Now listen carefully to verse 13.

13 Christ redeemed us from the curse of the Law, having become a curse for us—for it is written, “CURSED IS EVERYONE WHO HANGS ON A TREE”— 14 in order that in Christ Jesus the blessing of Abraham might come to the Gentiles, so that we would receive the promise of the Spirit through faith.”

It was disbelief in the Word of God and dishonoring of His law that brought sin and death to mankind. The violation was against God, the offense was against God and God alone.

The redemptive work that Christ accomplished on Calvary’s tree appeased God’s rightful wrath and His alone. Christ did not purchase us back from Satan, as though the debt was owed to the devil. God has never owed Lucifer anything and never will. We were in his grasp, to be sure, and he was able to keep us bound and enslaved to the fear of death, as we read in Hebrews 2.

But the debt we owed that we could never pay even in the fires of Hell for eternity was owed to God alone, and Christ alone purchased us back with His own death, and so complete and efficacious was that death that the Father then declared us right with Him and made us citizens of the Kingdom of His Son, and not citizens only but heirs and joint-heirs with Christ.

Now I need to say one more thing and then I am done, but I am not done until this is said.

We did not deserve forgiveness nor can we earn it. The forgiveness of our sins, which is literally a having been set free of guilt and indebtedness, is entirely by His grace which He determined to lavish on us from eternity past.

He has the right as God our Redeemer, and He exercises that right, to command of us that we forgive with the same kind of forgiveness – free and extended even to the undeserving.

If a Christian says “I just cannot forgive that person, they do not deserve it”, they are either not a Christian or they have not understood grace at all.

If you and I are ‘in Him’, if the Comforter He sent dwells in us, then by that indwelling we have the very power of the resurrected Christ who brought us redemption, the forgiveness of sins, to exercise that same grace and forgive even the undeserving.

Remember, we also were undeserving. Not only did we not deserve Heaven, we did deserve Hell. But while we were helpless, sinful enemies of God, Christ died for us. God came all the way down to us in order to raise us all they way up to Him. He will not and cannot bless our life or our ministry or any other endeavor if we offend His grace by holding back forgiveness for those He died to save.

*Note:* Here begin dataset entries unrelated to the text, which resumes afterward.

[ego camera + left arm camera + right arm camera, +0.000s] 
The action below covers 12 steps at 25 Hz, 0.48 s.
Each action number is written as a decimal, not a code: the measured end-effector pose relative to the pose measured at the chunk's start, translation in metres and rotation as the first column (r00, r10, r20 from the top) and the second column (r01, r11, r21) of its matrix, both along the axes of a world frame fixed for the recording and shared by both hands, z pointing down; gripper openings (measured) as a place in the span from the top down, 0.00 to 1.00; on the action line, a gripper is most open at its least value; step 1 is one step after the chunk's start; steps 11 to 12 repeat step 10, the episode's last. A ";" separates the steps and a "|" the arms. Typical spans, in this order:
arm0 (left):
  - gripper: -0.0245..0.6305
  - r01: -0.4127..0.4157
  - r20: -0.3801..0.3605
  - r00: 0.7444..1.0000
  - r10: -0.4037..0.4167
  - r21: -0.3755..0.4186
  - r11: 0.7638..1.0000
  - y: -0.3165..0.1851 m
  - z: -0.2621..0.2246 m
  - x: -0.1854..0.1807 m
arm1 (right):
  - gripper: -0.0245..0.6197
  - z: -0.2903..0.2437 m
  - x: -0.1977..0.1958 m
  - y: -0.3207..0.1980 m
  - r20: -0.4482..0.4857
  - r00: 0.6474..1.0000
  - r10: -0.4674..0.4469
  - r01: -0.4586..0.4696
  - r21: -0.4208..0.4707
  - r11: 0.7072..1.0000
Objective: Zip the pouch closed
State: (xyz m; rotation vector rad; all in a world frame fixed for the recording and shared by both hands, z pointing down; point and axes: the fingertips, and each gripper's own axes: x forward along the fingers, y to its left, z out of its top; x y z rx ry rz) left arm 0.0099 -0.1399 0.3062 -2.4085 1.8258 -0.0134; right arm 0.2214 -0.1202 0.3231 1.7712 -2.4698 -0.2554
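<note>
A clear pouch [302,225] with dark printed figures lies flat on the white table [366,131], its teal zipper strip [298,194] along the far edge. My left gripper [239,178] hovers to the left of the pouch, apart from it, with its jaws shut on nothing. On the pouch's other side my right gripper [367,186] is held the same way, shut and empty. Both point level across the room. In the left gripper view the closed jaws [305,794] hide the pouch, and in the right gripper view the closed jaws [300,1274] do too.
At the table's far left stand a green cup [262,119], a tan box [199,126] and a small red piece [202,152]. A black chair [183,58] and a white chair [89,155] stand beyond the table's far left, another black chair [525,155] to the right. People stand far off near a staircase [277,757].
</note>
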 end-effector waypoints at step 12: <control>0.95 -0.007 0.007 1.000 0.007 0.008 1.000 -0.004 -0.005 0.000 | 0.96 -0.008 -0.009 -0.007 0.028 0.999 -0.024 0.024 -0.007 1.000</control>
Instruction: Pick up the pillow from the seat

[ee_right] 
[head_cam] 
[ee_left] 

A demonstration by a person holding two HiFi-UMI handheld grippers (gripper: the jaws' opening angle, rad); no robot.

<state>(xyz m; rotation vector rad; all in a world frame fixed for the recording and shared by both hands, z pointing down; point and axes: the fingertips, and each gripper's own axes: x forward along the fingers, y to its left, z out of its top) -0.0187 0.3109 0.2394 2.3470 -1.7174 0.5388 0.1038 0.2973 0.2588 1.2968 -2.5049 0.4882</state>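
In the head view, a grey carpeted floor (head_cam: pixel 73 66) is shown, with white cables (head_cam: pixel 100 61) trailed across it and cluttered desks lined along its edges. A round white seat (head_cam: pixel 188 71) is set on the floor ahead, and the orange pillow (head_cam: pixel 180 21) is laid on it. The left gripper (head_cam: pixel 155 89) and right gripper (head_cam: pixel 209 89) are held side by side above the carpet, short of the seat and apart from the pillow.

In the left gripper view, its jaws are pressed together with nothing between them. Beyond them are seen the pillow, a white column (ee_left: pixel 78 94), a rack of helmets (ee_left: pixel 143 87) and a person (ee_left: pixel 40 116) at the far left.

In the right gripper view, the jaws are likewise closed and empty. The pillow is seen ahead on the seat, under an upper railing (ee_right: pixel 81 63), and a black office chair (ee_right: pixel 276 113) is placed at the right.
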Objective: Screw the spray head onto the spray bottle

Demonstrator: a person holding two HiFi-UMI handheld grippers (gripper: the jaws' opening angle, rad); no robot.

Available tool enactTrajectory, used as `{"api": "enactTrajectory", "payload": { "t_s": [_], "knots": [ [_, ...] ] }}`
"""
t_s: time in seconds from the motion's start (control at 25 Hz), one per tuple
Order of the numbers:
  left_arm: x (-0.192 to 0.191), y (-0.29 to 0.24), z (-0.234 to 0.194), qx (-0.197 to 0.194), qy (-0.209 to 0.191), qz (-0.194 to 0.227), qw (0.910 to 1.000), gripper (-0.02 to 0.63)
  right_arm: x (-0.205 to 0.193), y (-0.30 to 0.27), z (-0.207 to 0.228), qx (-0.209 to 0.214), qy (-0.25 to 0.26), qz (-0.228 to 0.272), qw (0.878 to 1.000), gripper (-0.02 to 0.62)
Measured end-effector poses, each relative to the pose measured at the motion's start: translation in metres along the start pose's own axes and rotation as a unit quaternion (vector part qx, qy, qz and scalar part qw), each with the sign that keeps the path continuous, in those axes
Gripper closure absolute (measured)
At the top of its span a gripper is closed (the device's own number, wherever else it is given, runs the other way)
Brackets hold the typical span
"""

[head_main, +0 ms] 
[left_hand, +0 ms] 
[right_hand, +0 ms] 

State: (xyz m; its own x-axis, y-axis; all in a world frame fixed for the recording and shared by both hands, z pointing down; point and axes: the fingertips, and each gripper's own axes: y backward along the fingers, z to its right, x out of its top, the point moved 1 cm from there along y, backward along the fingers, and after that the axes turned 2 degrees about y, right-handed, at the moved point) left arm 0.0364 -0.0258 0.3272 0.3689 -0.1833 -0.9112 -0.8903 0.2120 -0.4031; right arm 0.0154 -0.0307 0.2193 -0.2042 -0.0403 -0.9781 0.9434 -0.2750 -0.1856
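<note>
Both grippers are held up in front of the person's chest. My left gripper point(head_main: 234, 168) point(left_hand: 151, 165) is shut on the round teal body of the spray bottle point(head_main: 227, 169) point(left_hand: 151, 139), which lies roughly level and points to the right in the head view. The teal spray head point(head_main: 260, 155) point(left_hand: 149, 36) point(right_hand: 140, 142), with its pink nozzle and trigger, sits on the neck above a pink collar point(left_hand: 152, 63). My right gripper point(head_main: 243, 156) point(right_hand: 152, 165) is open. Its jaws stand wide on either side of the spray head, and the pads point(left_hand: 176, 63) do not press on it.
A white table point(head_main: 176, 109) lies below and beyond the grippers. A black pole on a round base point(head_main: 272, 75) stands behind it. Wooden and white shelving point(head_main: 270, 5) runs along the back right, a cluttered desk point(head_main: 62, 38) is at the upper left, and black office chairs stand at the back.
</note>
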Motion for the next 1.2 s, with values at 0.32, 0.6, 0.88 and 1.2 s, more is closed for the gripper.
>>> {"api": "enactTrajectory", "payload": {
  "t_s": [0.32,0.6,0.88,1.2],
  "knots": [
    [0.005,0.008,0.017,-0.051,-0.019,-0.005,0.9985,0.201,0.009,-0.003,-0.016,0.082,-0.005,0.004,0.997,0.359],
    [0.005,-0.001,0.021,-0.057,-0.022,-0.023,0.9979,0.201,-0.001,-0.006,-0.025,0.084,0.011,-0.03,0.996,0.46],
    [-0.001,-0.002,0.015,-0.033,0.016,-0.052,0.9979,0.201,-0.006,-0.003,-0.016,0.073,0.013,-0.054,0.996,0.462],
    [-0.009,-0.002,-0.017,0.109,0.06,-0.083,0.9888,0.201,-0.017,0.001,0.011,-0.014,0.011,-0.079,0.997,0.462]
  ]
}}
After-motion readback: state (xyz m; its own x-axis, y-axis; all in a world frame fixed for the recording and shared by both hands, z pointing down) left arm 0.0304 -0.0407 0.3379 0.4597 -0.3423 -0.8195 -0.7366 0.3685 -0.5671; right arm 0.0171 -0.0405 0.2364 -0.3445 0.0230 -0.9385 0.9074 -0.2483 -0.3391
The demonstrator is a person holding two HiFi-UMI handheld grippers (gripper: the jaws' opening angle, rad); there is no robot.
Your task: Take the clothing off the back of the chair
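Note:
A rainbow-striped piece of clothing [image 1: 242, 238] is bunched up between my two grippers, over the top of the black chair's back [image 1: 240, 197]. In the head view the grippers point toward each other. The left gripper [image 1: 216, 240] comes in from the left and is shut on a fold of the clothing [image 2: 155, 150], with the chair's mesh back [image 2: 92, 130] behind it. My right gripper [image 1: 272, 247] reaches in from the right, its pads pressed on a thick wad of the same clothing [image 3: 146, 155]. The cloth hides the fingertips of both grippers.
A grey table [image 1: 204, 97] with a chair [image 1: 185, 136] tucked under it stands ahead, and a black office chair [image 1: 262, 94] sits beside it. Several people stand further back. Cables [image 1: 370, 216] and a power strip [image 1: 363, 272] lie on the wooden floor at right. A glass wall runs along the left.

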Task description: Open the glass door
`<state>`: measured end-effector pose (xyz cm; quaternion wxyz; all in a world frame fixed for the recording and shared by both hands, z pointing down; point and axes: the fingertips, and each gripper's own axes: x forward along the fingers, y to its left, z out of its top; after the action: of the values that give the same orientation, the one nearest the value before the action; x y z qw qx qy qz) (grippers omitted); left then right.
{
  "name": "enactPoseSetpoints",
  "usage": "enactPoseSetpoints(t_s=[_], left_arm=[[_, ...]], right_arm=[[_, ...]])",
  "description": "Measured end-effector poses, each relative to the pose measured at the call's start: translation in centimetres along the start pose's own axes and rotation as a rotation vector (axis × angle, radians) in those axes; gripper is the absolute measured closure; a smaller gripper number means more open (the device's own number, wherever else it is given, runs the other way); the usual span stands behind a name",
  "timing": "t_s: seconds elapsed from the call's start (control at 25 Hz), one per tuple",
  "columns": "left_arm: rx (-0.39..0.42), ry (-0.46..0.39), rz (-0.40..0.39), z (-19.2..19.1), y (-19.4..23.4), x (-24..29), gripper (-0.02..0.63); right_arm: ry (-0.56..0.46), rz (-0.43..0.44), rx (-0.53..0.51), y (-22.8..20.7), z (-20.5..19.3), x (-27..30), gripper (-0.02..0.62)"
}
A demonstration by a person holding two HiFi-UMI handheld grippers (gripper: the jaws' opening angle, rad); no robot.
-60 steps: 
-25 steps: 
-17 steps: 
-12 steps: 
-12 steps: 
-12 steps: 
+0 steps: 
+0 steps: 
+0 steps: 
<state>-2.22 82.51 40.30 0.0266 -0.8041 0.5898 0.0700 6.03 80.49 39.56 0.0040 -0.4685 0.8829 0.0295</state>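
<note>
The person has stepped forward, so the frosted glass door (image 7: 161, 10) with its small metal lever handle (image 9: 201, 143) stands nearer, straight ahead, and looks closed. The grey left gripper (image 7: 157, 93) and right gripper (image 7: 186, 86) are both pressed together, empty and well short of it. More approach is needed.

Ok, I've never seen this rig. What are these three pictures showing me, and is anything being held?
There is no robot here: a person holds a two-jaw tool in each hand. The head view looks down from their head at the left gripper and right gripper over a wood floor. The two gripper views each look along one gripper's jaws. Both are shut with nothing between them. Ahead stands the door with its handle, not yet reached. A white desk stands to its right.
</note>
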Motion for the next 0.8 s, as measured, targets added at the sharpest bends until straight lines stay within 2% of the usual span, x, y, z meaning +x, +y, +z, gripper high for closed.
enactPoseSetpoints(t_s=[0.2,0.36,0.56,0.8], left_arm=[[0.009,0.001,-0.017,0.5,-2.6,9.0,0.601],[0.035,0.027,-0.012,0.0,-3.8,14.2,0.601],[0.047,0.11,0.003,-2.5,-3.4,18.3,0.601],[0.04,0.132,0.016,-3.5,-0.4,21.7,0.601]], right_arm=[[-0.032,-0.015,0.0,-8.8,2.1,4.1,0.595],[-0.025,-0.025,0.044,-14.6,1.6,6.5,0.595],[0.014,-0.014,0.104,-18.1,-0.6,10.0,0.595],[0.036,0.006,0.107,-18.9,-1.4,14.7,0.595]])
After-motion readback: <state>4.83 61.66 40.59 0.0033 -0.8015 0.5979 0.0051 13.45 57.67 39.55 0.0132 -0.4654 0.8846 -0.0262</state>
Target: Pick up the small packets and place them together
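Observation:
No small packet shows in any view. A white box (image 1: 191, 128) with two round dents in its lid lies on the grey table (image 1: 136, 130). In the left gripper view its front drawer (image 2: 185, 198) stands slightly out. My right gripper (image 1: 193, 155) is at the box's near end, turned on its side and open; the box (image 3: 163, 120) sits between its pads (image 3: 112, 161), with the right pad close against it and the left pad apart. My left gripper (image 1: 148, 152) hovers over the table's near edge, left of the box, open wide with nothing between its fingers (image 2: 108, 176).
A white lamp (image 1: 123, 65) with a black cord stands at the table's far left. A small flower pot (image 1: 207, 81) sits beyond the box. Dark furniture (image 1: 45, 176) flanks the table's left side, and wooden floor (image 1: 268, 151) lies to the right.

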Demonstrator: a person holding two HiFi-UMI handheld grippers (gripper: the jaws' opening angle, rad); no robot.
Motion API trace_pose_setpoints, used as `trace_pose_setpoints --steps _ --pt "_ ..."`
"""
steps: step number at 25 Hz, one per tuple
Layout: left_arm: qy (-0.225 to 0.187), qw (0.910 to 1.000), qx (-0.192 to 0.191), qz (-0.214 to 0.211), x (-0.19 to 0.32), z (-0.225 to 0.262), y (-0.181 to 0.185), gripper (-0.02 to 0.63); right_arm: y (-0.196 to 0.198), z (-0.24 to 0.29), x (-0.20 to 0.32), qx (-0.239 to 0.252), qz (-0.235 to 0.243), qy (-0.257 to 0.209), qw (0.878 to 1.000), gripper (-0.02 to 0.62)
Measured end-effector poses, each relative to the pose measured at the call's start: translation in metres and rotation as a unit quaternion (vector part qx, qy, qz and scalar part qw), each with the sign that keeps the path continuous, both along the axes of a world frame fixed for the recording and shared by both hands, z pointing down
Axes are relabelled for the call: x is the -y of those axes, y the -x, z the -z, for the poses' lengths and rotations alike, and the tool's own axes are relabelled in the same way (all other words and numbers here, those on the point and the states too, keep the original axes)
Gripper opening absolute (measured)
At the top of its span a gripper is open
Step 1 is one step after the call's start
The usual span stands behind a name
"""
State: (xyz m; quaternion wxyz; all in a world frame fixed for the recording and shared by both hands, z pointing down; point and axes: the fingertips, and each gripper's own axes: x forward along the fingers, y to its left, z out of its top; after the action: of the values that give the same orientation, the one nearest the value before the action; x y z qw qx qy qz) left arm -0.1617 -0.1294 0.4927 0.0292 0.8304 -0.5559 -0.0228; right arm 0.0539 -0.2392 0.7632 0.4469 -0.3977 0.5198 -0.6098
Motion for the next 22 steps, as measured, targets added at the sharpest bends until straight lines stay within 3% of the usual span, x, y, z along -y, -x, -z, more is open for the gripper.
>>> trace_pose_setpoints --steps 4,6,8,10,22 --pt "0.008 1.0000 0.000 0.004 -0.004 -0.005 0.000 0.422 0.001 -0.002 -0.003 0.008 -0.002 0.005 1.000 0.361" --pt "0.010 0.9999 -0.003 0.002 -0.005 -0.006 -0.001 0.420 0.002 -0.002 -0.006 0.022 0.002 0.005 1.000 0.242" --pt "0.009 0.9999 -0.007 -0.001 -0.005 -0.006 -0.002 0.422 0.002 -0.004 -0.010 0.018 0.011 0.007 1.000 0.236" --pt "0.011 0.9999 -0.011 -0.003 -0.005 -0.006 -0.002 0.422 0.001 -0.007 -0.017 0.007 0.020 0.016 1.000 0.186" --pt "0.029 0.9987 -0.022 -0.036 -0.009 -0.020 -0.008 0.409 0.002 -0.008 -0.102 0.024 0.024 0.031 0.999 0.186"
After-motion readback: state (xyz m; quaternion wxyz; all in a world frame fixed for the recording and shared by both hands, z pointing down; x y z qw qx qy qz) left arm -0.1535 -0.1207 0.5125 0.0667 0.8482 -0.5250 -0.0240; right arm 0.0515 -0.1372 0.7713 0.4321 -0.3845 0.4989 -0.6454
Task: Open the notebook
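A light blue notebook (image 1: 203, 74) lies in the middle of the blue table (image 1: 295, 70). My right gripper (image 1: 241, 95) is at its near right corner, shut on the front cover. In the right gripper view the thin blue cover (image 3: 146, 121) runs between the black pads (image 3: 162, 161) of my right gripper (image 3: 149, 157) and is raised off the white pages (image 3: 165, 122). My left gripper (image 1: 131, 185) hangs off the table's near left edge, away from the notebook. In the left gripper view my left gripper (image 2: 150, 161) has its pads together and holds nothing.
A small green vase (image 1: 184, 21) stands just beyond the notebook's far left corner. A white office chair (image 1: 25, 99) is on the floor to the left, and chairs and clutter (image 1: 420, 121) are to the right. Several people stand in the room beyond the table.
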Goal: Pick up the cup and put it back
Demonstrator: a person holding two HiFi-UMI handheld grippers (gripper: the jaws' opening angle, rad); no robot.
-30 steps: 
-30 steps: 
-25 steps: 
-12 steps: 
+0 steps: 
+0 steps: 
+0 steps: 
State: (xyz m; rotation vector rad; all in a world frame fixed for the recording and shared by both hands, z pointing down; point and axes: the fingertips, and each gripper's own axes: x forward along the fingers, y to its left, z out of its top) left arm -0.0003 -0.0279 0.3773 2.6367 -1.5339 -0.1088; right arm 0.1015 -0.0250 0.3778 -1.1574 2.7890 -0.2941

Listen to Colossians 3:12-13

“So, as those who have been chosen of God, holy and beloved, put on a heart of compassion, kindness, humility, gentleness and patience; 13 bearing with one another, and forgiving each other, whoever has a complaint against anyone; just as the Lord forgave you, so also should you.”

No one has yet nailed you and I to a cross, Christians. But the One we nailed there with our sin now expects that we will be ministers of His grace. How can we fail to follow in this regard, in the steps of the beloved Son of the Father, who Himself is our redemption and our forgiveness?

I encourage us all to ask Him by His gentle, searching Holy Spirit to examine our hearts deeply and reveal to us any dark spot of unforgiveness and exercise His purging grace in us today that our walk may not be hindered.